Implications on the Construction Industry

Conversely, there are significant federal dollars that have been assigned by the Infrastructure Investment and Jobs Act and the poorly named Inflation Reduction Act. The projects and money associated with these Acts have just begun to be released and the trades that operate in civil sectors will surely benefit.

So, what happens next?  If the private, commercial construction sector suddenly contracts, construction firms will look to win jobs in the public sector. This will create more competition and reduced margins, and you will find desperate business owners becoming “creative” by expanding their geographic reach, scope of operations, and project type.

These increased risk factors may then correlate with banks reducing lending capacity for equipment, lines of credit, and term loans. This will only make it harder to run a successful construction company. I am finding that surety carriers (and savvy general contractors) are recognizing these concerns and are looking to insulate themselves from future losses with tighter underwriting requirements.

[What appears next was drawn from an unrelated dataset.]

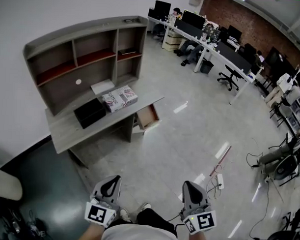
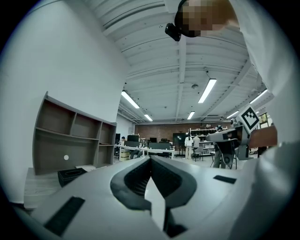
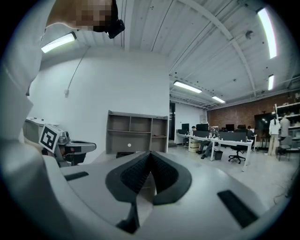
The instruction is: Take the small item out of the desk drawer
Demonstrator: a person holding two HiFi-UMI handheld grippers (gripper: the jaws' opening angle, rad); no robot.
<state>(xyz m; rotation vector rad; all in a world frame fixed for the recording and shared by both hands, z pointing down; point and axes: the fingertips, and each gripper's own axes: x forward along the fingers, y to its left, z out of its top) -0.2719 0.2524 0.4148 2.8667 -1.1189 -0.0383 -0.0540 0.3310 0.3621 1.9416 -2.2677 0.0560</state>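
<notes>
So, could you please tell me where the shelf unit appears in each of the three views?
Head view: shelf unit, upper left.
Left gripper view: shelf unit, left edge, mid-height.
Right gripper view: shelf unit, near the centre, slightly left.
Shared landmark: the white dot on its back panel, visible in all three views.

even, bright illumination is supplied by ceiling strip lights. streaks of glare are noted on the polished floor. strong fisheye bending and dark vignetted corners are recorded in both gripper views. the left gripper is rendered soft nearest the lens. shadows are faint.
</notes>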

The Opportunity for General Contractors

So how do we cope? The good news is that firms with established bonding programs have already taken many of the steps necessary to ensure they can weather a downturn and maintain access to surety credit. This includes obtaining CPA-prepared financial statements on an annual basis, establishing a bank line of credit, and refining internal controls to manage cash flow and ward off problems before they become catastrophic.

Regardless of the sophistication of the contractor, I believe there should also be a focus on the “nuts and bolts” of surety underwriting.

  • Personal credit scores of the owners should be top of mind, and corporate credit scores from Experian and Dun and Bradstreet should not be an afterthought.
  • Maintain a strong cash balance but pay your suppliers on time. Be conservative in selecting projects with the highest profit margin (which are not always the largest projects).
  • Spend time with your trusted business advisors (CPA, banker, attorney, and surety agent and underwriter). These advisors will be able to show you areas where you can improve your operations and lower your risk.

The contractors and developers that survive this next downturn will be able to capture more market share and profits during the next upswing, and will be wiser for it.